Domain logic lives in packages/core, configuration in
packages/config, and integration adapters at explicit boundaries. UI
components do not spawn project processes directly. SQLite is the local source of
truth and MySQL the hosted source of truth, generated from one canonical Prisma
schema. Redis supplies hosted queues and coordination only.
#External source boundary
GEngine and game projects are external checkouts registered by absolute path. The
local UserApp test host is Studio-owned infrastructure under
packages/userapp-host, not a separate checkout or registered project.
The built-in GEngine adapter reads the protected GEngine source and never writes
into it. Project access mode is enforced before runtime, terminal, or source
mutation operations. Trusted projects and plugins execute inside the worker trust
boundary; neither is a hostile-code sandbox.

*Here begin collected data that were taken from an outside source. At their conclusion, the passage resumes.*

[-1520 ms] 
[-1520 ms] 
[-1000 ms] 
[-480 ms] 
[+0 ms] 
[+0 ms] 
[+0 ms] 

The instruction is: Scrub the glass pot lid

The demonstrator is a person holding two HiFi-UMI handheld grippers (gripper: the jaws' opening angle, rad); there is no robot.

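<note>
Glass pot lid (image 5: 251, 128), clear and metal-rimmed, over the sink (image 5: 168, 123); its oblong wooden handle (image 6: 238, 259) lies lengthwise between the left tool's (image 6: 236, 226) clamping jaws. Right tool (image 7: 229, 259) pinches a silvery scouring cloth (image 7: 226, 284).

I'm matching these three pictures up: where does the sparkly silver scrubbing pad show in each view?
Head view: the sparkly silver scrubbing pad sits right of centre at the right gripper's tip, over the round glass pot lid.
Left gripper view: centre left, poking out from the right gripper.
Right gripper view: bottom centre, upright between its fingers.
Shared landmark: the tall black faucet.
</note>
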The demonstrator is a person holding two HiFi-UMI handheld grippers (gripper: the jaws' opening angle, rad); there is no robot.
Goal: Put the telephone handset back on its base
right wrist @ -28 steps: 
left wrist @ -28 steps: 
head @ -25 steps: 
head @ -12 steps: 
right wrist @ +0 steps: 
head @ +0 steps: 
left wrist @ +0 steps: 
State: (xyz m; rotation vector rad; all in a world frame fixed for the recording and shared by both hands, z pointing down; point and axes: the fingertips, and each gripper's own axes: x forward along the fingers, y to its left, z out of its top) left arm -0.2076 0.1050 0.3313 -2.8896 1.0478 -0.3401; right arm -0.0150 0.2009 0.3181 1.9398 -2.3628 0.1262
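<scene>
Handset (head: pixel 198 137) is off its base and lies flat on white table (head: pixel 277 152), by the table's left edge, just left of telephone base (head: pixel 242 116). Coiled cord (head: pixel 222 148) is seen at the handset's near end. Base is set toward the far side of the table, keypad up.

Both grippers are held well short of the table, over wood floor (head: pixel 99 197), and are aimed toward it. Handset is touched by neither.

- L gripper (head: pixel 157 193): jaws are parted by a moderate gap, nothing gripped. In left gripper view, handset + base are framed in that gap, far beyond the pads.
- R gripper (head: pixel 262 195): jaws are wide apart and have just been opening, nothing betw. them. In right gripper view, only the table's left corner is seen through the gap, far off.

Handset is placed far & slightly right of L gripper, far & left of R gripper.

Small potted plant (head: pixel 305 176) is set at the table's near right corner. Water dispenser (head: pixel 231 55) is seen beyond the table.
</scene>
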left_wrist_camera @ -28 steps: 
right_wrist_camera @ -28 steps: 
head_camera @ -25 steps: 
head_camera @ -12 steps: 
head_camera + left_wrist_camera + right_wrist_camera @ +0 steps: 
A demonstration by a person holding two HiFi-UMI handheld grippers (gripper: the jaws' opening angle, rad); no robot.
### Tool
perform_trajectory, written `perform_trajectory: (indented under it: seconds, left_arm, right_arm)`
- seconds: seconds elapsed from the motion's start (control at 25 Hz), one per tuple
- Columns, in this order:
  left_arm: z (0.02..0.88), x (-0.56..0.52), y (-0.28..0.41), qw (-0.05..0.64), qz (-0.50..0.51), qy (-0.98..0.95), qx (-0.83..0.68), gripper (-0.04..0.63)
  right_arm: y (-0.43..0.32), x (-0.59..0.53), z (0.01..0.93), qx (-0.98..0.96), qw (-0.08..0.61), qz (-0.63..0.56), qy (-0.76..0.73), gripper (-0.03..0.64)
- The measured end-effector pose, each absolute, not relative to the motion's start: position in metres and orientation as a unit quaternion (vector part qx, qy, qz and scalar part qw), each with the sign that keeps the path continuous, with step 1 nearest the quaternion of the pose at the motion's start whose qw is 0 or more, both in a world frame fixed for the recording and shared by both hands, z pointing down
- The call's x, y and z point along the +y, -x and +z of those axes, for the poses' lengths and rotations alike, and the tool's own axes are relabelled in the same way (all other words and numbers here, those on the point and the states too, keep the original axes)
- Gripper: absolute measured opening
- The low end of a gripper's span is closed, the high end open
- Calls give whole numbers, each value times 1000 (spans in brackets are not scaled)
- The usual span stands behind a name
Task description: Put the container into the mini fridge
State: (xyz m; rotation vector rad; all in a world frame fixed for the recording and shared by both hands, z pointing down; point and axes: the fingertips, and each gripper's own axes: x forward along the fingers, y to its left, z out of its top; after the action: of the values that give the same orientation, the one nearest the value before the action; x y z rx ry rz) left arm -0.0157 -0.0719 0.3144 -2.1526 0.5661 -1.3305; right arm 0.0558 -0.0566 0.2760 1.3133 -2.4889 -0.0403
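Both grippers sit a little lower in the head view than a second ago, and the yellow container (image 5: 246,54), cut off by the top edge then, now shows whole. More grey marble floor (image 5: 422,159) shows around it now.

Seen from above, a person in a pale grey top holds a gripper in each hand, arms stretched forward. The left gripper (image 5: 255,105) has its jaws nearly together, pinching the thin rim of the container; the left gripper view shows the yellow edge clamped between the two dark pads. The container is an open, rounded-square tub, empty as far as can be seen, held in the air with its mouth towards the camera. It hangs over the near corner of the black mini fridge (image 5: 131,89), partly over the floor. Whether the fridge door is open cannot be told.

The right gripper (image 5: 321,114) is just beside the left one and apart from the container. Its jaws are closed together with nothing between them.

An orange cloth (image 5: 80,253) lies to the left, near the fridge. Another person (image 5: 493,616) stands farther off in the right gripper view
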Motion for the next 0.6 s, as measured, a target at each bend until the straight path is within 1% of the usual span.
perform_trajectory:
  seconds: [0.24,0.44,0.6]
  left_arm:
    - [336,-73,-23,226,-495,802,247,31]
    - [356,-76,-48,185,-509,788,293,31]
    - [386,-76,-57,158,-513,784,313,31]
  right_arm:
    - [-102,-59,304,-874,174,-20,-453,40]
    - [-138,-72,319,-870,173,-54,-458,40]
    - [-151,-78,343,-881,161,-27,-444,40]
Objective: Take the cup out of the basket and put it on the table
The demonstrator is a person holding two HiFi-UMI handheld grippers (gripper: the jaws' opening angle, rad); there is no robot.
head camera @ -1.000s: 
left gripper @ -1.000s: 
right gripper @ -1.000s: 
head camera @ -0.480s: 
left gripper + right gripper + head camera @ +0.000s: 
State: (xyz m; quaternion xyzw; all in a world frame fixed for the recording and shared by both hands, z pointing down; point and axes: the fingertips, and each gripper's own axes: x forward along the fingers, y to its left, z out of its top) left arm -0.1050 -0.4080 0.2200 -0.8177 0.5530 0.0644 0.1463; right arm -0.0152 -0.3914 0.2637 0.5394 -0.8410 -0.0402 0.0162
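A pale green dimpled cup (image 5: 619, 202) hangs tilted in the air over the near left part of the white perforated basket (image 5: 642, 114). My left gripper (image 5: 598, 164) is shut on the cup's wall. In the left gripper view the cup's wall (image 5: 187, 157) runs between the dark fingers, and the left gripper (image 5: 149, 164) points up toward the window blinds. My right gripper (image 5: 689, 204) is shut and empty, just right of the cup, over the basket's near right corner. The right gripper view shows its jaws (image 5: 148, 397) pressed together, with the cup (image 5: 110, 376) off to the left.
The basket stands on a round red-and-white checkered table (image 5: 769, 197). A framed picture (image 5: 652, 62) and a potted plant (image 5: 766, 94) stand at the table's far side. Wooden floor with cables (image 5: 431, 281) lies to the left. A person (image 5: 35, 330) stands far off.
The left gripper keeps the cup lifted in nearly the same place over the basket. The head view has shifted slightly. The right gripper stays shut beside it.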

#Local UserApp integration
GEngine is not modeled as a normal web server. Runtime integration has three layers:
- GEngine source inspection: read-only discovery of mod identifiers, AppContent asset
paths, commands, and contract evidence.
- Local UserApp host: the Studio-bundled host, automatically selected from
packages/userapp-host and started through the canonical
Local UserApp runtime profile on loopback port 3100. An explicit
external path remains an advanced compatibility override.
-
Project development clients: registered game projects keep their
own detected
devor
start process. Vite clients receive stable Studio-managed worker ports
and exact AppContent mappings; browser traffic reaches them through one
authenticated, same-origin runtime gateway rather than published host port ranges.
- Project server-module overlays: a project-owned manifest may map generated server modules
onto a relative GEngine module target. The sandbox resolves canonical overlay files before the protected GEngine source without modifying either checkout. Studio fingerprints source, output, and the loaded runtime version; builds and reloads remain explicit operator actions.
-
AppContent clients: exact sessions reported by the host's
/api/stateendpoint and
embedded from its /app/<app-id>/<asset-path> route only
after the mapped development client is ready.
Persistent runtime users are stored as typed simulated-player profiles, while saved session metadata owns user/app assignments, lifecycle, AppContent client records, and bounded chat history. Starting a session provisions those stable profiles into the transient UserApp host. Owner, Manager, Player, and Bot capabilities are mapped at the host boundary; bots do not require iframe clients.
All host operations target the canonical Local UserApp runtime profile.
Active execution and queued-start deduplication are profile-scoped rather than
merely project-scoped, which prevents a game Vite process from being mistaken for
/api/state. The Sessions workspace is mounted in the persistent Studio
shell so client-side navigation does not destroy live iframe documents.
Session startup rejects missing or stale project server output. Active sessions can either reload the rebuilt modules in the existing host process or restart their dedicated host. Source watching updates readiness state only and never performs an automatic backend build.
Process stdout/stderr is kept in a bounded execution log buffer. The session log API
merges that history with live UserApp /api/debug/logs entries and
derives source tabs from actual profiles and runtime app IDs.
#Contracts
Contracts remain owned by each app source. Studio discovers event evidence from the selected registered project or protected GEngine source and reports provenance. Source scanning does not create a formal payload schema. Projects may add versioned contract metadata for strict validation without coupling app knowledge to Studio.
#Modes
-
STUDIO_MODE=local: SQLite with no Docker or database server, loopback web/worker
services, hot reload, optional explicit authentication bypass, native project processes, local UserApp API, and shell access.
-
STUDIO_MODE=hosted: Keycloak required, Redis/BullMQ required, local bypass rejected,
source and terminal execution restricted to the worker container. The loopback UserApp debug integration is a local-development feature unless an equivalent explicitly trusted hosted boundary is configured.